- [TASK DETAILS]: Print all records exactly, pictures left out.

*** Block opens ***

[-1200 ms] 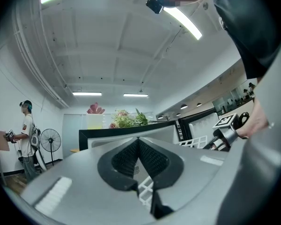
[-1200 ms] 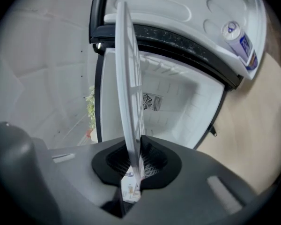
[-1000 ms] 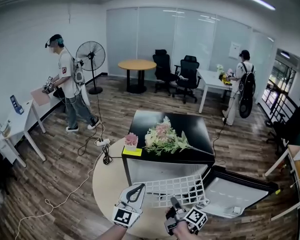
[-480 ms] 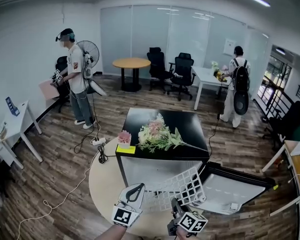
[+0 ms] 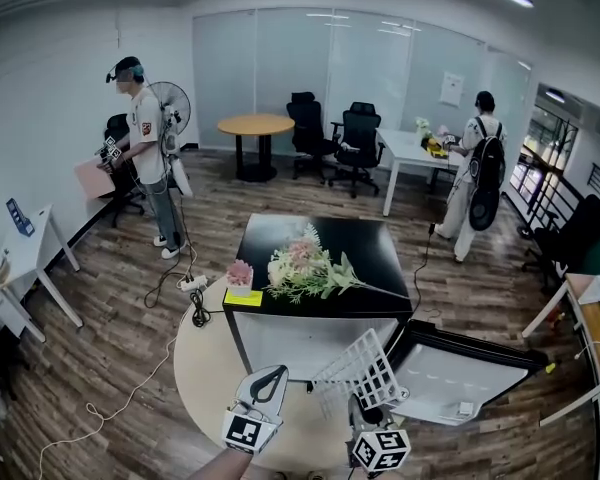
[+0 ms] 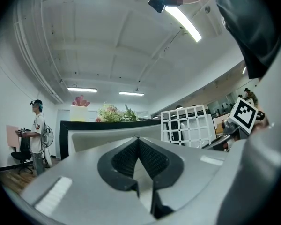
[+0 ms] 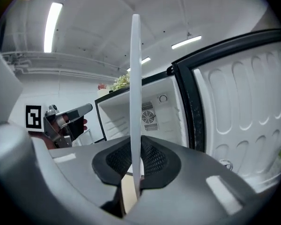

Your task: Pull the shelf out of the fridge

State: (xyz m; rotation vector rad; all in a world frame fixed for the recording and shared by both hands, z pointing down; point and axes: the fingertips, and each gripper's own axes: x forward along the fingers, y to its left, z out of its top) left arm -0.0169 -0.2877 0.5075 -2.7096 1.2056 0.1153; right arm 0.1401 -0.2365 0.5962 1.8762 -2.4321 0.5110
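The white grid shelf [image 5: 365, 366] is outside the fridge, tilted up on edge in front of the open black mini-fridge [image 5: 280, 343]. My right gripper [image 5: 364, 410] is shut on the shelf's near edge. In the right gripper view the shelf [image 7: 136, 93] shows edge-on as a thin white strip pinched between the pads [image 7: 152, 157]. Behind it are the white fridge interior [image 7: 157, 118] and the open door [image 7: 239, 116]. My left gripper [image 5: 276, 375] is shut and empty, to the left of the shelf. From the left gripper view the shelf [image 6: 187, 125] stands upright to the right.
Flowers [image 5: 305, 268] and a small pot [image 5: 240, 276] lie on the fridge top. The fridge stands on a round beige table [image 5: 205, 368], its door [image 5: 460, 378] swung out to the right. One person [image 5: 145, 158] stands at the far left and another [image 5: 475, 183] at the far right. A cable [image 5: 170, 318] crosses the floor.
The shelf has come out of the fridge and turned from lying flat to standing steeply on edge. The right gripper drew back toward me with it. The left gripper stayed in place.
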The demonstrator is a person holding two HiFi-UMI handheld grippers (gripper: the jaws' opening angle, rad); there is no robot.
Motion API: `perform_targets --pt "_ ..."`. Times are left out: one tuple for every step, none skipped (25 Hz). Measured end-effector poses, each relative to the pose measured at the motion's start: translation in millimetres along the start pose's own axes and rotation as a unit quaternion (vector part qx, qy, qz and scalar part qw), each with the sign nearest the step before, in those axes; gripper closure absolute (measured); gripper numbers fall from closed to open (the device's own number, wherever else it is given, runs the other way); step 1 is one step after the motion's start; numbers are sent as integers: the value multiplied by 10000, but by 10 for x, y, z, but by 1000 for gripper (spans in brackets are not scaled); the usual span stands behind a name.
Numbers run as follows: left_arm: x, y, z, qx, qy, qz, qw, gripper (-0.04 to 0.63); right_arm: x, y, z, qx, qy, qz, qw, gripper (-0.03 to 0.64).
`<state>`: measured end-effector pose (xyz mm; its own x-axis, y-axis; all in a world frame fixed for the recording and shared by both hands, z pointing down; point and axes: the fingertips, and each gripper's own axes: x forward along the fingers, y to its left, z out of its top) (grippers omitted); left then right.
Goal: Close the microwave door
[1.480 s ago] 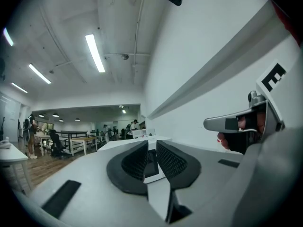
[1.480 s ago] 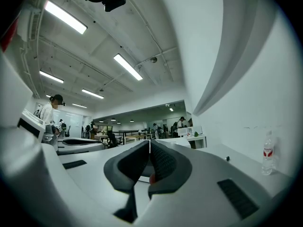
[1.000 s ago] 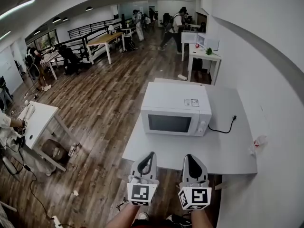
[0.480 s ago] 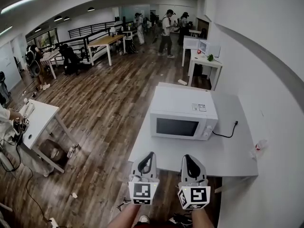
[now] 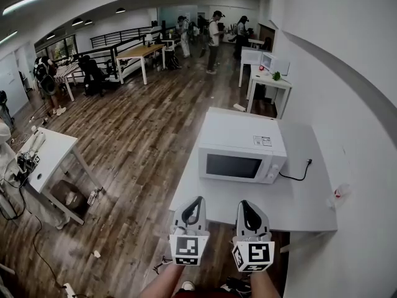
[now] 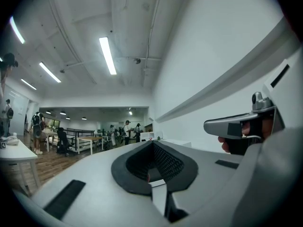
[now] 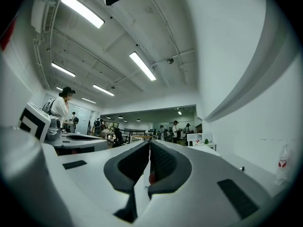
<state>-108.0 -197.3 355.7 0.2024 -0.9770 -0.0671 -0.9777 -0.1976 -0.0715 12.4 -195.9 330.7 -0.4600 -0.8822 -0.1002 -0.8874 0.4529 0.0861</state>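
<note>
The white microwave (image 5: 242, 151) stands on a white table (image 5: 291, 207) against the wall, its dark-windowed door (image 5: 232, 166) flush and closed. In the head view my left gripper (image 5: 193, 205) and right gripper (image 5: 246, 207) hover side by side at the table's near edge, short of the microwave and pointing toward it. Both are shut with nothing between the pads, as the left gripper view (image 6: 154, 143) and the right gripper view (image 7: 149, 143) show. Neither touches the microwave.
A black power cord (image 5: 298, 174) runs from the microwave's right side to the wall. A small plastic bottle (image 5: 338, 193) lies at the table's right edge. A white desk (image 5: 46, 160) stands on the wood floor at left. Several people are at the room's far end.
The microwave sits further right and higher in the head view than a second ago. Both grippers stay shut and side by side. People at the back have walked about.
</note>
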Motion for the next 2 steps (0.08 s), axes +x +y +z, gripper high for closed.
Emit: perform_targets --pt "7 -8 3 3 -6 -1 10000 569 1 -8 -3 3 -2 0 10000 588" --pt "14 -16 5 6 -13 -2 10000 569 1 -17 -6 6 -4 0 10000 588"
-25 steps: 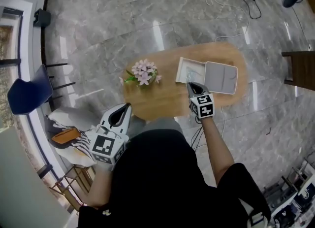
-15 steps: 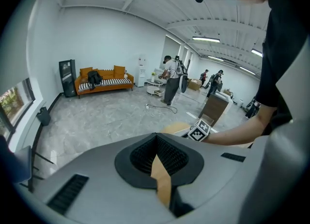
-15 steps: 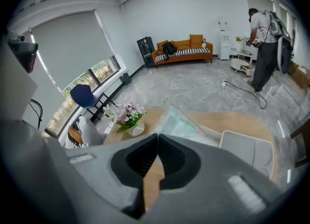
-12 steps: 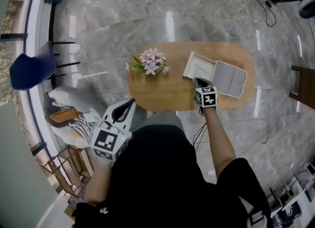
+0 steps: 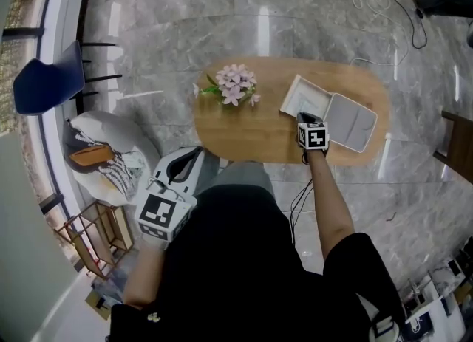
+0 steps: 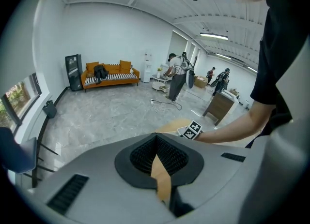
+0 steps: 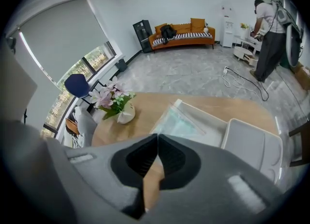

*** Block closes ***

- [EXPECTED ANSWER]:
[-1200 ms] 
[-1200 ms] 
[-1000 ms] 
[-480 ms] 
[+0 ms] 
[+0 ms] 
[+0 ms] 

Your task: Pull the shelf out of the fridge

State: (xyz m; rotation vector rad; all in a world frame fixed for the recording and shared by both hands, z pointing down; point and axes: the fingertips, and each gripper's own axes: x forward along the fingers, y to its left, z out of its top) left arm -0.0169 -0.2877 0.5075 -2.7096 1.2056 0.1153; right arm 0.1401 -0.2365 0.5962 1.8762 -2.4321 0.5110
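The white grid shelf [image 5: 365, 366] is outside the fridge, tilted up on edge in front of the open black mini-fridge [image 5: 280, 343]. My right gripper [image 5: 364, 410] is shut on the shelf's near edge. In the right gripper view the shelf [image 7: 136, 93] shows edge-on as a thin white strip pinched between the pads [image 7: 152, 157]. Behind it are the white fridge interior [image 7: 157, 118] and the open door [image 7: 239, 116]. My left gripper [image 5: 276, 375] is shut and empty, to the left of the shelf. From the left gripper view the shelf [image 6: 187, 125] stands upright to the right.
Flowers [image 5: 305, 268] and a small pot [image 5: 240, 276] lie on the fridge top. The fridge stands on a round beige table [image 5: 205, 368], its door [image 5: 460, 378] swung out to the right. One person [image 5: 145, 158] stands at the far left and another [image 5: 475, 183] at the far right. A cable [image 5: 170, 318] crosses the floor.
The shelf has come out of the fridge and turned from lying flat to standing steeply on edge. The right gripper drew back toward me with it. The left gripper stayed in place.
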The demonstrator is a person holding two HiFi-UMI handheld grippers (gripper: the jaws' opening angle, rad); there is no robot.
Motion API: `perform_targets --pt "_ ..."`. Times are left out: one tuple for every step, none skipped (25 Hz). Measured end-effector poses, each relative to the pose measured at the motion's start: translation in millimetres along the start pose's own axes and rotation as a unit quaternion (vector part qx, qy, qz and scalar part qw), each with the sign nearest the step before, in those axes; gripper closure absolute (measured); gripper numbers fall from closed to open (the device's own number, wherever else it is given, runs the other way); step 1 is one step after the motion's start; numbers are sent as integers: the value multiplied by 10000, but by 10 for x, y, z, but by 1000 for gripper (spans in brackets are not scaled); the usual span stands behind a name.
Numbers run as follows: left_arm: x, y, z, qx, qy, qz, qw, gripper (-0.04 to 0.63); right_arm: x, y, z, qx, qy, qz, qw, gripper (-0.03 to 0.64).
`<state>`: measured end-effector pose (xyz mm; its own x-axis, y-axis; all in a world frame fixed for the recording and shared by both hands, z pointing down; point and axes: the fingertips, and each gripper's own axes: x forward along the fingers, y to its left, z out of its top) (grippers omitted); left then right.
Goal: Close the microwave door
[1.480 s ago] 
[1.480 s ago] 
[1.000 s ago] 
[0.480 s ago] 
[now] 
[now] 
[now] 
<state>-108.0 -197.3 355.7 0.2024 -0.9770 -0.0671 -0.9777 -0.1976 -0.0715 12.4 -195.9 330.7 -0.4600 -0.8822 -0.1002 -0.8874 0.4529 0.0861</state>
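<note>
The white microwave (image 5: 242, 151) stands on a white table (image 5: 291, 207) against the wall, its dark-windowed door (image 5: 232, 166) flush and closed. In the head view my left gripper (image 5: 193, 205) and right gripper (image 5: 246, 207) hover side by side at the table's near edge, short of the microwave and pointing toward it. Both are shut with nothing between the pads, as the left gripper view (image 6: 154, 143) and the right gripper view (image 7: 149, 143) show. Neither touches the microwave.
A black power cord (image 5: 298, 174) runs from the microwave's right side to the wall. A small plastic bottle (image 5: 338, 193) lies at the table's right edge. A white desk (image 5: 46, 160) stands on the wood floor at left. Several people are at the room's far end.
The microwave sits further right and higher in the head view than a second ago. Both grippers stay shut and side by side. People at the back have walked about.
</note>
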Motion for the next 2 steps (0.08 s), axes +x +y +z, gripper high for closed.
Emit: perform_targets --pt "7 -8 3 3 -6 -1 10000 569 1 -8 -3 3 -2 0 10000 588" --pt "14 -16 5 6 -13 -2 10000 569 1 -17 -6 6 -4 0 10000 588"
-25 steps: 
-15 steps: 
-15 steps: 
-12 steps: 
+0 steps: 
+0 steps: 
+0 steps: 

The complete output has now been given.